Exercise aim -
Before printing, remove every picture; then print the lines below exactly, from the first line through the line containing "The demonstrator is".

Input data -
____________________

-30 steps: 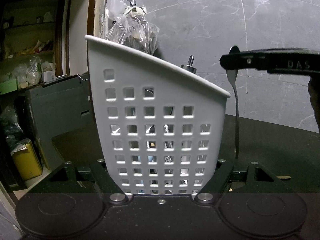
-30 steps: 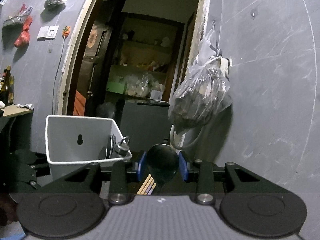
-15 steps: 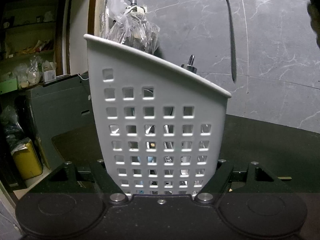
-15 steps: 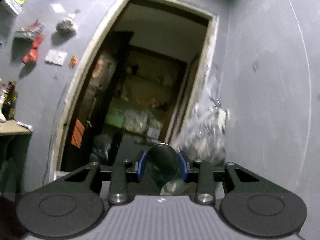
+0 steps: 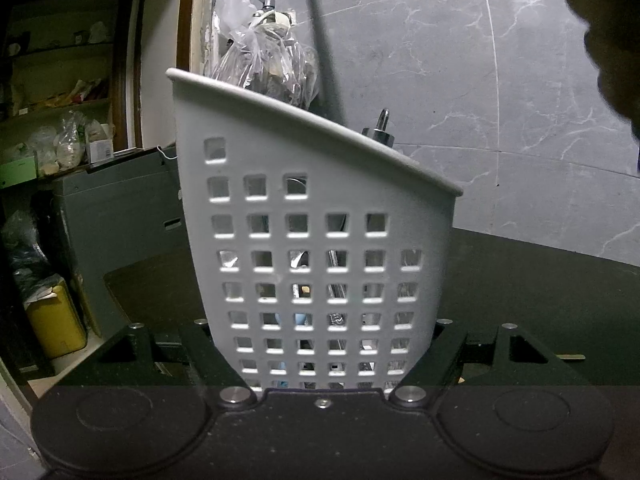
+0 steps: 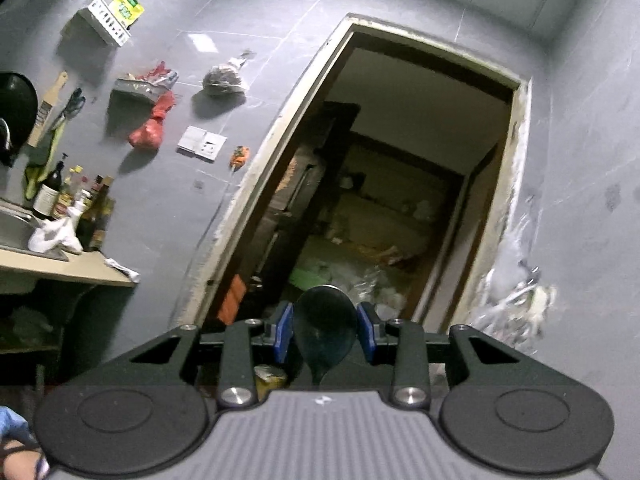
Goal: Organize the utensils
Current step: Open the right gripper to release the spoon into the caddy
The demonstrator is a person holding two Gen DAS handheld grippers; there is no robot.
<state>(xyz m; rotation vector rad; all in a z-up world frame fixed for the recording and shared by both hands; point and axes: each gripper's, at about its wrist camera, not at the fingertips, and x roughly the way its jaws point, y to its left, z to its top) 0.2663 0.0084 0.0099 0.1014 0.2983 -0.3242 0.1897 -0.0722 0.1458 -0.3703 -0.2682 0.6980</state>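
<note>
In the left wrist view, the left tool (image 5: 324, 360) is squeezing the bottom of a white plastic basket with square holes (image 5: 316, 240), which is sitting in the middle of the frame on a dark table (image 5: 540, 280). Shiny metal utensils are showing through the holes, and one metal handle tip (image 5: 382, 128) is poking up over the rim. A thin dark handle (image 5: 324, 40) is hanging down from the top of the frame, and its end is dropping behind the basket's rim. A hand (image 5: 604, 32) is sitting dark in the upper right.

In the right wrist view, the right tool (image 6: 325, 338) is pinching the bowl of a dark metal spoon (image 6: 325, 332) between its blue pads (image 6: 283, 336), low in the middle of the frame. This view is looking up at a doorway, so the basket is not showing.

The spoon could be slipping, because the round bowl is smooth. The handle could be bumping the rim or the utensils inside. That could be tipping the basket if the left tool is letting go.
</note>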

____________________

Answer space -
-30 steps: 
-30 steps: 
-15 steps: 
-15 steps: 
+0 steps: 
+0 steps: 
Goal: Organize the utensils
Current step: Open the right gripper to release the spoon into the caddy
The demonstrator is a person holding two Gen DAS handheld grippers; there is no robot.

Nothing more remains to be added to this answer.